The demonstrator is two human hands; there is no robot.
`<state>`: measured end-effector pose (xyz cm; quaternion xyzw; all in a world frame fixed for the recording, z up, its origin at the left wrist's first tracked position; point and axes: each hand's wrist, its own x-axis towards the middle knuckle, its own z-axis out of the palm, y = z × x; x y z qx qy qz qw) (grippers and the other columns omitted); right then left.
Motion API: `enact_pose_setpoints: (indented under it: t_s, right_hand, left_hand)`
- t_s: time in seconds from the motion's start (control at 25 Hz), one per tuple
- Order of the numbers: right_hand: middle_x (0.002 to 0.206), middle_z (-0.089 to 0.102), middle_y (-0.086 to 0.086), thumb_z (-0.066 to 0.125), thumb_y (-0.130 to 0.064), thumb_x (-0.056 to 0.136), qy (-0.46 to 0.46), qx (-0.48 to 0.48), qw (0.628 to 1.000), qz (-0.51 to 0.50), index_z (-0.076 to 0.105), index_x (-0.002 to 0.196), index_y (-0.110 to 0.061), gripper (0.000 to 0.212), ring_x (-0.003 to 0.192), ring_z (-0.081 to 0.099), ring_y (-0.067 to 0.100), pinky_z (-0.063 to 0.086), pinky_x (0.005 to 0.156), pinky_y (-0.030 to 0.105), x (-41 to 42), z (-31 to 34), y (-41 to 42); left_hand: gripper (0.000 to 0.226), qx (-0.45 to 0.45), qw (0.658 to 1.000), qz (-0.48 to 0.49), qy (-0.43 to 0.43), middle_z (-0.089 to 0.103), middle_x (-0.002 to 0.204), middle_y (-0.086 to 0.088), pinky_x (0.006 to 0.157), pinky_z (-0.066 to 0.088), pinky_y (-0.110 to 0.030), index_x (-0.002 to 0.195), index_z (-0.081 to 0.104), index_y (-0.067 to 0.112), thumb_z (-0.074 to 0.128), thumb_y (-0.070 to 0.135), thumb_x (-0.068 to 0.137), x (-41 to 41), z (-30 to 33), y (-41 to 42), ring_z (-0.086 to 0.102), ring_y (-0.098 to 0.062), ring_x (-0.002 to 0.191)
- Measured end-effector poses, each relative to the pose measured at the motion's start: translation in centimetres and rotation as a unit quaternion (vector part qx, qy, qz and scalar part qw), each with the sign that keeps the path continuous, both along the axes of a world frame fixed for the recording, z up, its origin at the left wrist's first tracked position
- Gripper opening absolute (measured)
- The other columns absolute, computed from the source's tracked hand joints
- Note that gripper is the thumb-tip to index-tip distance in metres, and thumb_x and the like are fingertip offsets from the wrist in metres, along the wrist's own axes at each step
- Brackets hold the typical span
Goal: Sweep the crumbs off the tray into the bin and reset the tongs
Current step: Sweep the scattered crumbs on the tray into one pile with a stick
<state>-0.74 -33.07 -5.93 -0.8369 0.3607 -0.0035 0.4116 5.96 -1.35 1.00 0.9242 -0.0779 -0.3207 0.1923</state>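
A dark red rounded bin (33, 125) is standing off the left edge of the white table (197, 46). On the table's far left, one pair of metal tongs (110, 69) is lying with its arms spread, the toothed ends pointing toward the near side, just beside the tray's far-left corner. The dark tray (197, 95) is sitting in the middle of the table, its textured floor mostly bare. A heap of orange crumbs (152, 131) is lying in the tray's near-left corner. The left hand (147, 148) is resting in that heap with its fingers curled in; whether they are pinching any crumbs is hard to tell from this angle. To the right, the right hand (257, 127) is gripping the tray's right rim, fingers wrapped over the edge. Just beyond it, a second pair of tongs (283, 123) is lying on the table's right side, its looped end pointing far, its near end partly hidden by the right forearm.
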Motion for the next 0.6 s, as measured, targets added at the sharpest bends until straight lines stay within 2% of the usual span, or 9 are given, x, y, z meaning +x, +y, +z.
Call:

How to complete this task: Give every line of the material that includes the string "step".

Task solution:
- Note that gripper is the thumb-tip to index-tip distance in metres, and thumb_x and the like are fingertip offsets from the wrist in metres, along the wrist's own axes at each step
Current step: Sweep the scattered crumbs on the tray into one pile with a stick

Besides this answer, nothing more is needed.